Take the line that contains "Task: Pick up" and each line after it to the end of the material below, and return them exactly, minus the pictures.

- **Given information**:
****************

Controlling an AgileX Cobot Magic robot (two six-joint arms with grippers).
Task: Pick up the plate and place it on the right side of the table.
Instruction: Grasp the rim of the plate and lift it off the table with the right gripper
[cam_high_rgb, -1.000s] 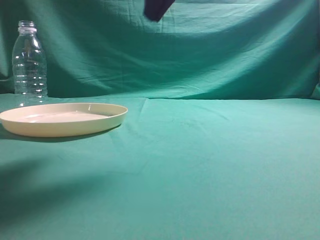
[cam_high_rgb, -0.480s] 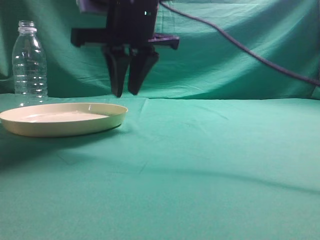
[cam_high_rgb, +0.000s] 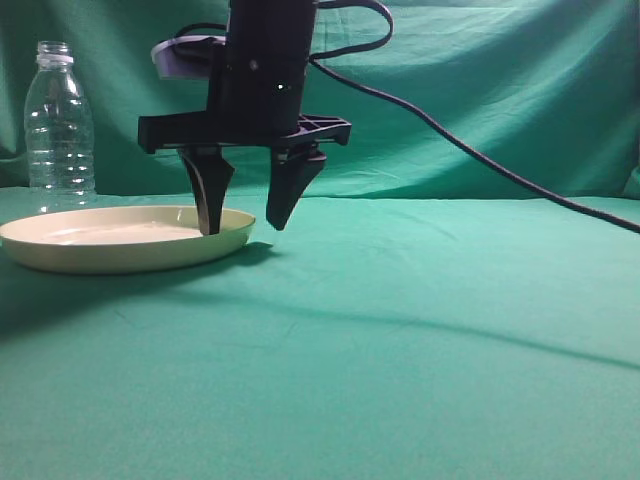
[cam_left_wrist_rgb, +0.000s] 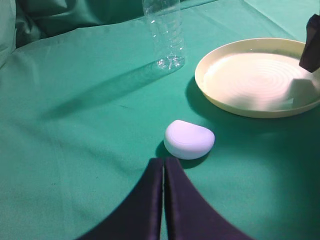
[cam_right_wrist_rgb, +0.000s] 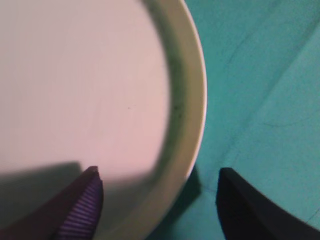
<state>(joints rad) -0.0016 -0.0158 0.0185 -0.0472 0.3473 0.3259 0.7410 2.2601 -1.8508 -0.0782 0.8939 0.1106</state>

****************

- **Result for this exercise**:
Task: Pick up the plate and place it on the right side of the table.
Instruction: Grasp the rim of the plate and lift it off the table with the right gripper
[cam_high_rgb, -1.000s] 
[cam_high_rgb, -0.480s] 
[cam_high_rgb, +0.000s] 
[cam_left_wrist_rgb, +0.000s] 
[cam_right_wrist_rgb, +0.000s] 
<state>(joints rad) -0.0016 -0.0158 0.0185 -0.0472 0.3473 0.3259 0.7410 2.2601 -1.8508 -0.0782 0.8939 0.1106</state>

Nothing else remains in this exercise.